Description of the task: Your response should be the complete set of records, reproduced exactly.

Exercise data:
------

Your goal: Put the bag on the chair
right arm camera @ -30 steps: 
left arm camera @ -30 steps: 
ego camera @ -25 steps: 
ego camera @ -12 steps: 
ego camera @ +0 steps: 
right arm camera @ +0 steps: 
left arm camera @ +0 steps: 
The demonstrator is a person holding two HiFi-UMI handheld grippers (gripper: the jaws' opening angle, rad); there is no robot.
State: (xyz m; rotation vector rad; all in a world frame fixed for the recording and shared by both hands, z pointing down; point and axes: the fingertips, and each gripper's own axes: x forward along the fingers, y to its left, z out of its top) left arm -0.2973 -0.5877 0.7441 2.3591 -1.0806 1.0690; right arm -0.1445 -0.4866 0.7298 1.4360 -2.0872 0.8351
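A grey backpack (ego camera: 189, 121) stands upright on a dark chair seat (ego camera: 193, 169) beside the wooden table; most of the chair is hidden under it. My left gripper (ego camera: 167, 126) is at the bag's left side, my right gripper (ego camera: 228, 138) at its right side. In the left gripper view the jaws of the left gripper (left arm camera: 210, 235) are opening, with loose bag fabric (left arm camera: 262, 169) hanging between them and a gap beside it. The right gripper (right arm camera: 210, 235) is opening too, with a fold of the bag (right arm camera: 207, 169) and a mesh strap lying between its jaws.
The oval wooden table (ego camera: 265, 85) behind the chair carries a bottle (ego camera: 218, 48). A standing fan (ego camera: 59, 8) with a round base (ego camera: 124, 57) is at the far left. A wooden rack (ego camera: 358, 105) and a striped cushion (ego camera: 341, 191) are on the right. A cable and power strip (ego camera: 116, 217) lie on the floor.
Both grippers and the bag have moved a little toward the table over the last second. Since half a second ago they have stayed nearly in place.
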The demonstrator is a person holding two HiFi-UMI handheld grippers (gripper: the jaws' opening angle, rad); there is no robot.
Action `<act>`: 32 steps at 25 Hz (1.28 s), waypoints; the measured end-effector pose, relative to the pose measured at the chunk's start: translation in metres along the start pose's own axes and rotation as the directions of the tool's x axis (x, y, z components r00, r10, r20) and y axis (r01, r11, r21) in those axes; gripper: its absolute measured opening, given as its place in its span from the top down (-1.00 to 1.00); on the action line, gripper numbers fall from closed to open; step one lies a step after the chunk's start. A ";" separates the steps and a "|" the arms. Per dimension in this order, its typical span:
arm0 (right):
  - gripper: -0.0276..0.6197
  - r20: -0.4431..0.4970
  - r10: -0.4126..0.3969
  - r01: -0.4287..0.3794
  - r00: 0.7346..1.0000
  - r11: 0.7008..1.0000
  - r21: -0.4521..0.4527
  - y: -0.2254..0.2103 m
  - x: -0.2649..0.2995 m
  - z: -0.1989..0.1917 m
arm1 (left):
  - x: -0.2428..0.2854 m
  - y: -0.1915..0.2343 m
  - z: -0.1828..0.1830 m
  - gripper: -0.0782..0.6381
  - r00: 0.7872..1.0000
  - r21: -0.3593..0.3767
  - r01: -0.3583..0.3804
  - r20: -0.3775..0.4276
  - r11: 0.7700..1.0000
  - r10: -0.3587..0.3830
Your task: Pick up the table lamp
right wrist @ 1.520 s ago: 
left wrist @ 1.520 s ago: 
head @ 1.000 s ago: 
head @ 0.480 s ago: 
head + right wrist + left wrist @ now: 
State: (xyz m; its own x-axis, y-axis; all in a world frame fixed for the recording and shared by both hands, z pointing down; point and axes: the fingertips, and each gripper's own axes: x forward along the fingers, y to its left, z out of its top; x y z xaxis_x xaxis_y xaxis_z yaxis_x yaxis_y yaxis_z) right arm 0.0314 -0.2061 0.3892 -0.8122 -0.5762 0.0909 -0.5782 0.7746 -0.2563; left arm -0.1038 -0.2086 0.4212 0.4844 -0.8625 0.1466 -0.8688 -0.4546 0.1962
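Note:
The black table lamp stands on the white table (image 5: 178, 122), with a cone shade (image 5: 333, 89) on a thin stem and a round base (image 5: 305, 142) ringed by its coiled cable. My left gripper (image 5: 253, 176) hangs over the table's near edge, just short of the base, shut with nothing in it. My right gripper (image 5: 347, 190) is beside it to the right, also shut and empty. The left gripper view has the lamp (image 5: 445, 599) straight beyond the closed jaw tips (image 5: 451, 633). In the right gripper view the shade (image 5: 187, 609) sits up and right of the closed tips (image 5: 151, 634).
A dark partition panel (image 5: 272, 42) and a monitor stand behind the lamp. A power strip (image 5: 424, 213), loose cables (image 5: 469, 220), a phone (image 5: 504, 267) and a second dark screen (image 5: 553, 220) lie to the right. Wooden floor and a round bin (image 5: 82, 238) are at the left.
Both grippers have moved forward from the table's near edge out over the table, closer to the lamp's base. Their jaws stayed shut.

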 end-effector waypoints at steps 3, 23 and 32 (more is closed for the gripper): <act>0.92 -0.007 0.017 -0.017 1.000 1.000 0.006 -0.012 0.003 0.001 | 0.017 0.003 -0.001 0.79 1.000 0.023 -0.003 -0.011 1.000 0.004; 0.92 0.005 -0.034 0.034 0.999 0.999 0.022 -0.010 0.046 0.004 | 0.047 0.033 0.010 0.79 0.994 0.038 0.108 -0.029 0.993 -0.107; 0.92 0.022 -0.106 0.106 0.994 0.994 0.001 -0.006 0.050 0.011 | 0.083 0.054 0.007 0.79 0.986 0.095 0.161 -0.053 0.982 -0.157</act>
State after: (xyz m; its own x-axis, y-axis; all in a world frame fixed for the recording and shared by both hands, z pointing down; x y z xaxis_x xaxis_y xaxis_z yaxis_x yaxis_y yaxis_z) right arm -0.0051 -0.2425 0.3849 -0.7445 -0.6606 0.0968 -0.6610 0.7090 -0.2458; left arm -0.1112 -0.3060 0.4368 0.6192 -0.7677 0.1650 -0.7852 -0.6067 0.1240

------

Output for this task:
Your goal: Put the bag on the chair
right arm camera @ -30 steps: 
left arm camera @ -30 steps: 
ego camera @ -25 steps: 
ego camera @ -12 steps: 
ego camera @ +0 steps: 
right arm camera @ +0 steps: 
left arm camera @ +0 steps: 
The demonstrator is a person holding two HiFi-UMI handheld grippers (gripper: the jaws' opening angle, rad); there is no robot.
State: (xyz m; rotation vector rad; all in a world frame fixed for the recording and shared by both hands, z pointing down; point and axes: the fingertips, and each gripper's own axes: x forward along the fingers, y to its left, z out of its top) left arm -0.2973 -0.5877 0.7441 2.3591 -1.0806 1.0690; right arm -0.1445 -0.4866 0.7298 1.4360 -2.0872 0.8351
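A grey backpack (ego camera: 189, 121) stands upright on a dark chair seat (ego camera: 193, 169) beside the wooden table; most of the chair is hidden under it. My left gripper (ego camera: 167, 126) is at the bag's left side, my right gripper (ego camera: 228, 138) at its right side. In the left gripper view the jaws of the left gripper (left arm camera: 210, 235) are opening, with loose bag fabric (left arm camera: 262, 169) hanging between them and a gap beside it. The right gripper (right arm camera: 210, 235) is opening too, with a fold of the bag (right arm camera: 207, 169) and a mesh strap lying between its jaws.
The oval wooden table (ego camera: 265, 85) behind the chair carries a bottle (ego camera: 218, 48). A standing fan (ego camera: 59, 8) with a round base (ego camera: 124, 57) is at the far left. A wooden rack (ego camera: 358, 105) and a striped cushion (ego camera: 341, 191) are on the right. A cable and power strip (ego camera: 116, 217) lie on the floor.
Both grippers and the bag have moved a little toward the table over the last second. Since half a second ago they have stayed nearly in place.
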The demonstrator is a person holding two HiFi-UMI handheld grippers (gripper: the jaws' opening angle, rad); there is no robot.
Action `<act>`: 32 steps at 25 Hz (1.28 s), waypoints; the measured end-effector pose, relative to the pose measured at the chunk's start: translation in metres along the start pose's own axes and rotation as the directions of the tool's x axis (x, y, z components r00, r10, r20) and y axis (r01, r11, r21) in those axes; gripper: its absolute measured opening, given as its place in its span from the top down (-1.00 to 1.00); on the action line, gripper numbers fall from closed to open; step one lies a step after the chunk's start. A ";" separates the steps and a "|" the arms. Per dimension in this order, its typical span:
arm0 (right):
  - gripper: -0.0276..0.6197
  - r20: -0.4431..0.4970
  - r10: -0.4126..0.3969
  - r01: -0.4287..0.3794
  - r00: 0.7346..1.0000
  - r11: 0.7008..1.0000
  - r21: -0.4521..0.4527
  - y: -0.2254..0.2103 m
  - x: -0.2649..0.2995 m
  - z: -0.1989..0.1917 m
arm1 (left):
  - x: -0.2428..0.2854 m
  - y: -0.1915..0.2343 m
  - z: -0.1828..0.1830 m
  - gripper: -0.0782..0.6381
  - r00: 0.7872..1.0000
  - r21: -0.3593..0.3767
  - r01: -0.3583..0.3804
  - r20: -0.3775..0.4276
  - r11: 0.7700..1.0000
  - r10: -0.3587..0.3830
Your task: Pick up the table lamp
right wrist @ 1.520 s ago: 
left wrist @ 1.520 s ago: 
head @ 1.000 s ago: 
head @ 0.480 s ago: 
head + right wrist + left wrist @ now: 
State: (xyz m; its own x-axis, y-axis; all in a world frame fixed for the recording and shared by both hands, z pointing down; point and axes: the fingertips, and each gripper's own axes: x forward along the fingers, y to its left, z out of its top; x y z xaxis_x xaxis_y xaxis_z yaxis_x yaxis_y yaxis_z) right arm 0.0314 -0.2061 0.3892 -0.8122 -0.5762 0.0909 -0.5782 0.7746 -0.2563; left arm -0.1038 -0.2086 0.4212 0.4844 -0.8625 0.1466 -0.8688 -0.4546 0.1962
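Note:
The black table lamp stands on the white table (image 5: 178, 122), with a cone shade (image 5: 333, 89) on a thin stem and a round base (image 5: 305, 142) ringed by its coiled cable. My left gripper (image 5: 253, 176) hangs over the table's near edge, just short of the base, shut with nothing in it. My right gripper (image 5: 347, 190) is beside it to the right, also shut and empty. The left gripper view has the lamp (image 5: 445, 599) straight beyond the closed jaw tips (image 5: 451, 633). In the right gripper view the shade (image 5: 187, 609) sits up and right of the closed tips (image 5: 151, 634).
A dark partition panel (image 5: 272, 42) and a monitor stand behind the lamp. A power strip (image 5: 424, 213), loose cables (image 5: 469, 220), a phone (image 5: 504, 267) and a second dark screen (image 5: 553, 220) lie to the right. Wooden floor and a round bin (image 5: 82, 238) are at the left.
Both grippers have moved forward from the table's near edge out over the table, closer to the lamp's base. Their jaws stayed shut.
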
 end-effector waypoints at steps 3, 23 and 32 (more is closed for the gripper): <act>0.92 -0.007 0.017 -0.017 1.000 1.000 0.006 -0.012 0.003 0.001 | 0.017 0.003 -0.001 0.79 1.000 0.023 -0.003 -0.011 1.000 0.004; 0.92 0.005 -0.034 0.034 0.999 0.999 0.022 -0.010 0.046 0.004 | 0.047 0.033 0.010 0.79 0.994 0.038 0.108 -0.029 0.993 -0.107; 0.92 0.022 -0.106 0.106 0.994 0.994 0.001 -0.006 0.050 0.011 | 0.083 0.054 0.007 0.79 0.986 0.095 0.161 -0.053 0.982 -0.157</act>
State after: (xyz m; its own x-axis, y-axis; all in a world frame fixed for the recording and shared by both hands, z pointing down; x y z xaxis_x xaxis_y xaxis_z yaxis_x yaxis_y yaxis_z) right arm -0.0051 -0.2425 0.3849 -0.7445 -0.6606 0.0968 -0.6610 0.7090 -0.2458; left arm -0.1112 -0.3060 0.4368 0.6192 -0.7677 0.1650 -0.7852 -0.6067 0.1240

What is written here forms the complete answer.